The demise of an accent snob

The rain has held off, so the streets near our house were hissing with fallen leaves.  In some places, they had been ground to a fine powder by passing feet.

One late afternoon, I made my way in the fading golden light, past two small boys bagging glossy horse chestnuts with their dad.  I pushed on until I had the Strait of Juan de Fuca in view.  There was a mist below the setting sun (or a fire?). Across the strait, long puffy clumps of cloud were draped over the Olympic Mountains, which rose above a calm stretch of silver.  I felt tension in my face, and realized that I was grinning.

I turned and there were dozens of dogs, trotting, cavorting, and sniffing up and down the Dallas Road path, and I remembered how I'd dreamt of living here again -- and walking the Accent Snob by the sea. The feeling of longing and loss washed over me like a wave.

Some weeks ago, my cell phone rang as I walked younger daughter up Fort Street to the Dutch Bakery.

"It's today," elder daughter choked, standing in a veterinary examination in Hades. "I didn't think it would be today."

I did, I thought to myself, as younger daughter and I maneuvered a crosswalk.  I wasn't going to tell elder daughter that.  Apparently, the vet, on being told that the Accent Snob was having a good day, responded, "Oh, dear..."

Elder daughter needed to do the paperwork, so I told her that I was available when she needed me, and we rung off.  Younger daughter and I took our seats in the café, and I told her that the Accent Snob had come to the end of his eighteen-year-old life. 

The Accent Snob was still alive at that point, but I wasn't going to tell younger daughter that.

Younger daughter's eyes filled with tears, and she took out her compact mirror, repairing the damage, and weeping quietly.

Text from elder daughter:  "They've sedated him."  I waited, knowing it was only a manner of minutes.

When my phone rang again, elder daughter was on the floor beside our old roué, still wanting to scratch his ears.

With younger daughter crying quietly across the table, and elder daughter sobbing in my ear, there was no time for my own tears.  I told elder daughter how brave she'd been, and how well she had cared for the old boy in his two final years.

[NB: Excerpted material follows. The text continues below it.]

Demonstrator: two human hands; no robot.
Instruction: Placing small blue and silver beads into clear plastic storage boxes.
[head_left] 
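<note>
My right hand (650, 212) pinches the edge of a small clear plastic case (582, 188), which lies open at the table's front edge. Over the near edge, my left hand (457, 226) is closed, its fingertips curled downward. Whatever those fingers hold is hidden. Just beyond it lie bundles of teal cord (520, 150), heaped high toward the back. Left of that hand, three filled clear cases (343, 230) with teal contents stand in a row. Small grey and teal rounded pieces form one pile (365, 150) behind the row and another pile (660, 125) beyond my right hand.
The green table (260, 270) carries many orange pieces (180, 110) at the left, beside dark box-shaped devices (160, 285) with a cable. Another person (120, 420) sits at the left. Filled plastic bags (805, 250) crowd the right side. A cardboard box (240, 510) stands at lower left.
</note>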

The next day, we engaged in that very twenty-first-century form of grieving - posting photos of the Accent Snob online, and receiving condolence messages, mostly referring to the Rainbow Bridge.  Elder daughter texted me that she'd made the mistake of Googling the term.  Curious, I did the same - even though I've been aware of the expression for years.

It turns out that it's from a "poem" (really a mini-essay set out like a poem) that's been around for about twenty to twenty-five years.  It's a bit on the precious side - be my guest and look it up - but in these days, when people refer to their animals as "furry children", it seems to strike a chord.

I am on record as being against comparing pets to children.  The Accent Snob was a dog, not my child.  We loved him dearly, but we put his food on the floor and took him outside to pee.

And anyway, aren't dogs colour-blind?  Maybe the Rainbow Bridge is a spectrum of smells, leading to a land beyond pain, fear, and skateboards, where the Accent Snob always has someone to play Tug-of-War with him, and he can eat all the pizza he likes.